He Was Paralyzed in 2004. Now He Can Feel His Hand

Thanks to electrodes in the brain and a robotic arm
By Elizabeth Armstrong Moore,  Newser Staff
Posted Oct 14, 2016 8:00 AM CDT

It's a small but hopeful step: A man paralyzed from the neck down due to a spinal injury sustained in a 2004 car accident says he's feeling "possibly natural" sensations in his hand after scientists electrically stimulated his brain. A team led by researchers at the University of Pittsburgh implanted four microelectrode arrays in then-28-year-old Nathan Copeland's brain and "linked [them] to a robotic arm in the same room via a computer," New Scientist explains. When touched, the goal was to have the bionic hand essentially trigger a response in Copeland’s brain, and it worked. "He feels these sensations coming from his own paralyzed hand," one researcher tells New Scientist. The team was particularly excited by the consistency across what Scientific American reports were 6 months of experiments described in a study published in Science Translational Medicine.

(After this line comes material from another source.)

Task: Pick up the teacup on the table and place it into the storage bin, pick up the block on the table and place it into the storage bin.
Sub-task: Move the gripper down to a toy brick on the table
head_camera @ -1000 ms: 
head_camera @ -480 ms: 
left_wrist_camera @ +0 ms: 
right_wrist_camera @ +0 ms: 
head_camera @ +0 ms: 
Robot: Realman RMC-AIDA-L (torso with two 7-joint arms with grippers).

Copeland described the sensation as "possibly natural" 93% of the time, and over the course of 190 trials intended to measure quality, 67% involved the feeling of pressure, 15% of warmth (like "a shot of vodka, that warm but not like holding-a-cup-of-coffee warm," Copeland says) and 15% of electrical stimulation. When specific fingers were targeted, he identified which one correctly 84% of the time, though he couldn't discern an item's texture, and New Scientist notes he didn't register feeling in his thumb or fingertips, which is a barrier to getting Copeland to the point where he could grip an object. TribLive reports Copeland began using the robotic arm in November 2014, and expects to participate in the study for 4 more years. When it ends, he'll have to give up the arm. (Artificial skin is advancing, too.)